Embora a precisão de trajetórias individuais é muito bom, a incerteza na persistência lengths medidos com esta técnica (na escala de ± 50% durante um único microtúbulo) é ainda significativo. A limitação chave da precisão das medições de comprimento de persistência é a estatística envolvidos na média cos θ _s. À medida que o comprimento do contorno entre pares de pontos, s, aumenta, o número de medições independentes de θ _s diminui à medida que L / s, em que L é o comprimento da trajectória de microtúbulos estudada. O aumento do comprimento das trajectórias de microtúbulos permitiria precisão melhorada na medida do comprimento de persistência.
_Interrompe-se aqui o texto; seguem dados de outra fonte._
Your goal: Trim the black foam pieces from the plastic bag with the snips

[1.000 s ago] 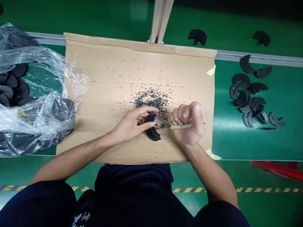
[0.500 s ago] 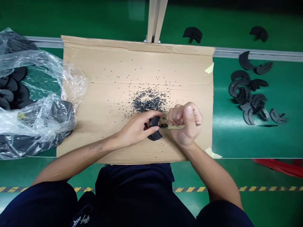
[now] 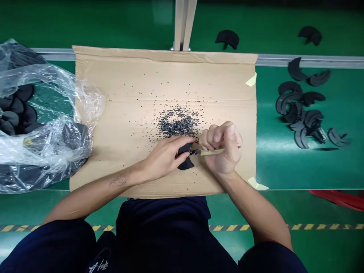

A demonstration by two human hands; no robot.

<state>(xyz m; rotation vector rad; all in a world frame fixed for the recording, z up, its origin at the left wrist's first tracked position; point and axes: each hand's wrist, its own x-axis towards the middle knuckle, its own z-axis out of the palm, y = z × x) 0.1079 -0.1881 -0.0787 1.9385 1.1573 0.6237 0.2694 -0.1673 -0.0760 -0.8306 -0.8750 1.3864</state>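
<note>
My left hand (image 3: 166, 155) pinches a curved black part (image 3: 186, 162) between thumb and fingers, just above the cardboard sheet (image 3: 113, 125). Wrapped in the fingers of my right hand (image 3: 223, 146) is a slim tool with a pale yellow handle (image 3: 210, 152). Its dark tip (image 3: 195, 152) meets the right side of the curved part; whether it enters the part I cannot tell. Beyond both hands lies a loose pile of tiny black pieces (image 3: 179, 123), with stray ones scattered around it.
Clear plastic bags (image 3: 51, 148) with black discs (image 3: 17, 106) lie at the left. Curved black parts (image 3: 301, 113) are heaped on the green table at the right, and two more (image 3: 227, 38) sit beyond the metal rail (image 3: 307, 61). A metal post (image 3: 184, 26) rises at the back.
The camera view has shifted slightly. Both hands keep their hold on the curved part and the yellow-handled tool, with my right wrist turned a little.
</note>
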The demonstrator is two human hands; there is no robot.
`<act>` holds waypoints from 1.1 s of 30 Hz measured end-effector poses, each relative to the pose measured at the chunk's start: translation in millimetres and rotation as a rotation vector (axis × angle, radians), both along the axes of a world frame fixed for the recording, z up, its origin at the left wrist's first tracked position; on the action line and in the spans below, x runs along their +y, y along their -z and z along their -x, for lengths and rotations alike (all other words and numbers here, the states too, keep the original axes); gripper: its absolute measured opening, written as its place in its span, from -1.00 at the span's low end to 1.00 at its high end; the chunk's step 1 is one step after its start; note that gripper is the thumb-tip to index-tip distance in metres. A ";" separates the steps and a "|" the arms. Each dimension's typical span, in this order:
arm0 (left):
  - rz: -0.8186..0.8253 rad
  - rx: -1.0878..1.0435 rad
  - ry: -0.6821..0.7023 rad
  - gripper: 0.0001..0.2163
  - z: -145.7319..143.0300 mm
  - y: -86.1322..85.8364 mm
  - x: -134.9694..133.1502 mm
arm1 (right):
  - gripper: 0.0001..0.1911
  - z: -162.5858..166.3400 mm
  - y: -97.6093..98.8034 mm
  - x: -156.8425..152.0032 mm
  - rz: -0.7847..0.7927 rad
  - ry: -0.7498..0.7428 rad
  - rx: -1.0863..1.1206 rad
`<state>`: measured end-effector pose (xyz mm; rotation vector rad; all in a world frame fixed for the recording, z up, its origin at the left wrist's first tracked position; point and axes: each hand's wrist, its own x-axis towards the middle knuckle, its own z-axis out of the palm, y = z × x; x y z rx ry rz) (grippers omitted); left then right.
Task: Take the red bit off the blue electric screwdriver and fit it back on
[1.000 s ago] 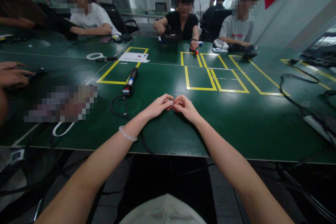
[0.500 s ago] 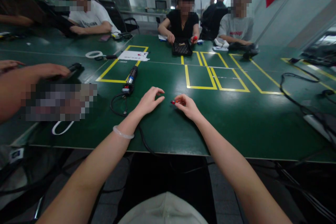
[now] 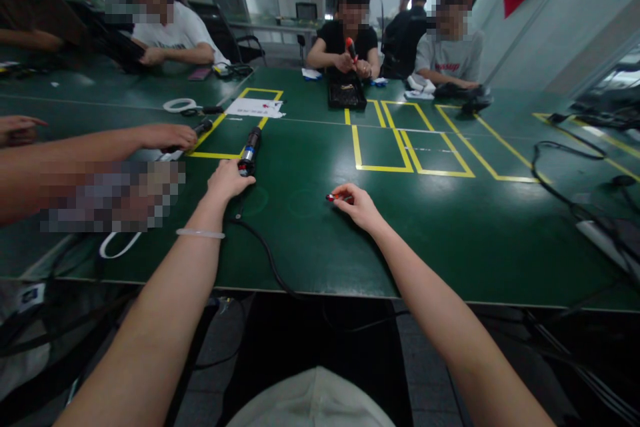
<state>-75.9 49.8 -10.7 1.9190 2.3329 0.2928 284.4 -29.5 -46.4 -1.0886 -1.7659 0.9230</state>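
My left hand (image 3: 226, 180) is at the near end of a black cylindrical tool (image 3: 253, 141) with a silver and blue band and a black cord, perhaps an electric screwdriver. Its thumb is stretched out to the right, apart from the fingers, and the tool lies on the table between them. Out over the green table (image 3: 310, 247), my right hand (image 3: 356, 203) pinches a small red-and-black piece (image 3: 330, 197). Fingers hide most of that piece, so its kind is unclear.
A co-worker's hand (image 3: 180, 138) at left holds a black tool. A white paper (image 3: 254, 107) lies beyond, near a white ring (image 3: 180, 105). Across the table, a person works above a black tray (image 3: 345, 95). Yellow tape (image 3: 385, 167) marks rectangles; cables (image 3: 540, 160) lie right.
My left hand has moved left to the near end of the black tool. My right hand has hardly moved. The co-worker's arm at left has reached further in.
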 end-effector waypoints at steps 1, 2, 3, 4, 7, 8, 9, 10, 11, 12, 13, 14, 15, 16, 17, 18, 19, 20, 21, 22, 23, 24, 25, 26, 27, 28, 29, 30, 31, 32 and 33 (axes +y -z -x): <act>-0.004 0.005 -0.004 -0.31 -5.2 -1.7 -2.5 | -0.80 0.2 -0.2 -0.1 0.001 0.002 -0.001; -0.009 0.011 -0.005 -0.29 -11.3 -3.3 -6.0 | -0.80 0.5 -0.5 -0.2 0.004 0.002 0.002; -0.013 0.017 -0.002 -0.28 -17.9 -4.6 -10.0 | -0.80 0.9 -0.7 -0.4 0.008 0.000 0.007; -0.016 0.022 0.006 -0.26 -24.9 -5.4 -14.3 | -0.79 1.5 -1.0 -0.6 0.012 -0.003 0.014; -0.024 0.031 0.067 -0.28 -47.7 -5.5 -27.9 | -0.78 3.3 -1.6 -1.7 0.010 -0.010 0.045; -0.029 0.031 0.094 -0.30 -56.0 -5.1 -32.5 | -0.79 3.9 -1.9 -2.2 0.007 -0.013 0.051; -0.036 0.031 0.124 -0.33 -64.7 -4.7 -37.1 | -0.80 4.3 -2.1 -2.6 0.003 -0.014 0.054; -0.046 0.030 0.154 -0.35 -73.7 -4.3 -41.8 | -0.82 4.6 -2.4 -3.1 -0.002 -0.015 0.053; -0.049 0.031 0.183 -0.37 -83.0 -4.1 -46.5 | -0.83 4.8 -2.7 -3.5 -0.006 -0.016 0.049; -0.052 0.033 0.215 -0.39 -92.3 -4.0 -51.3 | -0.85 5.0 -3.0 -3.8 -0.010 -0.017 0.043; -0.055 0.038 0.243 -0.39 -101.4 -4.0 -56.0 | -0.86 5.1 -3.3 -4.0 -0.015 -0.016 0.038; -0.059 0.043 0.271 -0.39 -110.2 -3.9 -60.7 | -0.88 5.2 -3.4 -4.2 -0.021 -0.015 0.033; -0.066 0.048 0.300 -0.39 -118.3 -3.9 -65.4 | -0.88 5.3 -3.5 -4.4 -0.029 -0.014 0.028; -0.075 0.051 0.329 -0.39 -125.8 -3.8 -69.9 | -0.89 5.4 -3.5 -4.5 -0.038 -0.012 0.023; -0.083 0.052 0.361 -0.40 -132.5 -3.7 -74.2 | -0.90 5.6 -3.3 -4.6 -0.049 -0.008 0.019; -0.092 0.050 0.392 -0.41 -138.5 -3.6 -78.4 | -0.90 5.8 -3.1 -4.7 -0.061 -0.005 0.014; -0.097 0.047 0.424 -0.41 -143.6 -3.6 -82.3 | -0.91 5.9 -2.8 -4.8 -0.072 -0.003 0.007; -0.101 0.043 0.454 -0.42 -148.2 -3.8 -86.0 | -0.91 6.1 -2.6 -5.0 -0.082 -0.002 0.000; -0.104 0.041 0.483 -0.43 -152.1 -4.1 -89.5 | -0.91 6.2 -2.3 -5.1 -0.091 -0.002 -0.007; -0.107 0.038 0.510 -0.44 -155.5 -4.6 -92.7 | -0.91 6.3 -2.1 -5.3 -0.099 -0.004 -0.015; -0.110 0.037 0.534 -0.44 -158.5 -5.2 -95.6 | -0.91 6.4 -2.0 -5.5 -0.106 -0.008 -0.024; -0.111 0.035 0.556 -0.44 -161.0 -5.9 -98.1 | -0.91 6.3 -2.0 -5.7 -0.114 -0.013 -0.036; -0.112 0.034 0.573 -0.44 -163.0 -6.5 -100.0 | -0.91 6.2 -2.1 -6.0 -0.123 -0.019 -0.050; -0.112 0.033 0.586 -0.43 -164.6 -7.0 -101.5 | -0.91 6.1 -2.4 -6.3 -0.132 -0.025 -0.068; -0.112 0.032 0.595 -0.42 -165.7 -7.2 -102.5 | -0.90 5.9 -2.8 -6.5 -0.142 -0.031 -0.087; -0.113 0.032 0.603 -0.41 -166.4 -7.2 -103.0 | -0.91 5.8 -3.4 -6.7 -0.152 -0.034 -0.105; -0.113 0.033 0.610 -0.39 -166.8 -7.0 -103.1 | -0.91 5.7 -4.1 -6.8 -0.163 -0.030 -0.119; -0.116 0.035 0.615 -0.38 -166.9 -6.6 -103.0 | -0.92 5.7 -5.0 -6.9 -0.172 -0.022 -0.132; -0.119 0.037 0.619 -0.37 -167.0 -6.2 -102.8 | -0.93 5.7 -5.9 -6.9 -0.177 -0.008 -0.142; -0.125 0.041 0.623 -0.37 -167.2 -5.8 -102.8 | -0.95 5.8 -6.8 -7.0 -0.177 0.005 -0.152; -0.133 0.045 0.624 -0.38 -167.6 -5.5 -103.1 | -0.97 5.9 -7.7 -7.2 -0.172 0.017 -0.160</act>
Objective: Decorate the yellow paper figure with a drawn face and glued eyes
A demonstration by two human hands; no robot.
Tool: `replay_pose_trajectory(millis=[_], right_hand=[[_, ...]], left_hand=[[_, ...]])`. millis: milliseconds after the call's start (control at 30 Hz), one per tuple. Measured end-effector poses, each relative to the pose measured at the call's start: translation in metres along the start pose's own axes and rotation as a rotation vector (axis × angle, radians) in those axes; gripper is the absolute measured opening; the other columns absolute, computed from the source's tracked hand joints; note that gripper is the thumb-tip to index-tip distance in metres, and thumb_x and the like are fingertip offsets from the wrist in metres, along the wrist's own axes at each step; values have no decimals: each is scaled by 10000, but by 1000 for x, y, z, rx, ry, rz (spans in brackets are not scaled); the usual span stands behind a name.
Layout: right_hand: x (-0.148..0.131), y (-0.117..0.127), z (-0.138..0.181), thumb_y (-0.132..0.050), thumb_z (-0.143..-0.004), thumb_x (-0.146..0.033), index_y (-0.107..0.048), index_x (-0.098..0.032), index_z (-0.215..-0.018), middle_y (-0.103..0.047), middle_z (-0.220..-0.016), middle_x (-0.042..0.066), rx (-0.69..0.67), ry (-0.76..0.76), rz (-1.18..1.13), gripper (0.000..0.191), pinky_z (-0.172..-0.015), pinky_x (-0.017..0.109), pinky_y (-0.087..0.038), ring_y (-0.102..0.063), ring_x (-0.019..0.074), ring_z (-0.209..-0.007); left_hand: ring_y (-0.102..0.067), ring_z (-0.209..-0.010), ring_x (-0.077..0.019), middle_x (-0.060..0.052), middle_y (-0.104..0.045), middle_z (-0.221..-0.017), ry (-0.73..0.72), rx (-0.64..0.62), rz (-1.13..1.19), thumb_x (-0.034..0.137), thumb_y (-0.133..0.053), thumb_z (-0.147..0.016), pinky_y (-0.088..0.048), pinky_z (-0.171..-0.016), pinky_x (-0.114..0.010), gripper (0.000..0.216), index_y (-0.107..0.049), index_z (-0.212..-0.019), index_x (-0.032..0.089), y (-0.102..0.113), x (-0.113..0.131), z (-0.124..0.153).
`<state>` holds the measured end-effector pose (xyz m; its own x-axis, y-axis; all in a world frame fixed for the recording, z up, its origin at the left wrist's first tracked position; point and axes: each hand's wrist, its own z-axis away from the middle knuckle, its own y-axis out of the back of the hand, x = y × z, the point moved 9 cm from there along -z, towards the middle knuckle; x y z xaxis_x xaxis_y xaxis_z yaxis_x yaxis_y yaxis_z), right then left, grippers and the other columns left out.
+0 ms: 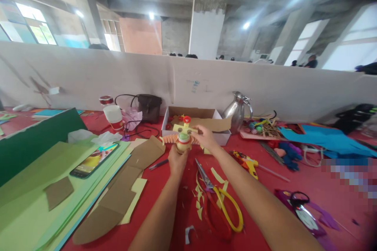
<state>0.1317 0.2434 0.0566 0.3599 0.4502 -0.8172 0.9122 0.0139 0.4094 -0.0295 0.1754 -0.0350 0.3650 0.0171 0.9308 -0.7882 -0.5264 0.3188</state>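
Observation:
A small paper craft figure (183,135) with a yellow head, a red top piece and orange pleated arms is held up over the red table (294,188). My left hand (176,161) is wrapped round its lower body from below. My right hand (206,137) pinches the figure's right side at the pleated arm. Yellow-and-red-handled scissors (219,202) lie on the table just under my right forearm, among yellow paper scraps (218,175).
Green paper sheets (35,196) with a phone (94,159) and brown card pieces (118,196) lie left. An open cardboard box (218,115), a steel jug (237,111), a cup (113,117), a bag (149,106), a glue gun (249,162) and blue paper (324,137) surround me. A white partition (188,82) stands behind.

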Motion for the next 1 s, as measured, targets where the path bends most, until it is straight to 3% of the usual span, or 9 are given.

Uma segunda limitação deste método é a exigência de que biotinilado cinesina-1 ser utilizado para a fixação específica de cinesina de lâminas de microscópio. Cinesina biotinilado deve ser purificado (a partir de E. Coli, no nosso caso), e não pode simplesmente ser adquiridos da prateleira. No entanto, uma modificação do ensaio de deslizamento usando parentes não biotiniladoesin podem ser utilizados ^28; cinesina proteína de cadeia pesada, que poderiam ser adequados para esta técnica encontra-se comercialmente disponível a partir de citoesqueleto (KR01). Modificando o ensaio de deslizamento para usar este cinesina alternativo não afecta a rigidez à flexão de microtúbulos de qualquer forma, e permitiria, assim, os grupos que não têm acesso a proteína recombinante cinesina de usar este método.

Os autores declaram que não têm interesses conflitantes financeiros.

Agradecemos Melissa Klocke de assistência preparando Figura 1 e Anna Ratliff para demonstrar o protocolo. Este trabalho foi financiado pela Corporação de Pesquisa para o Avanço da Ciência.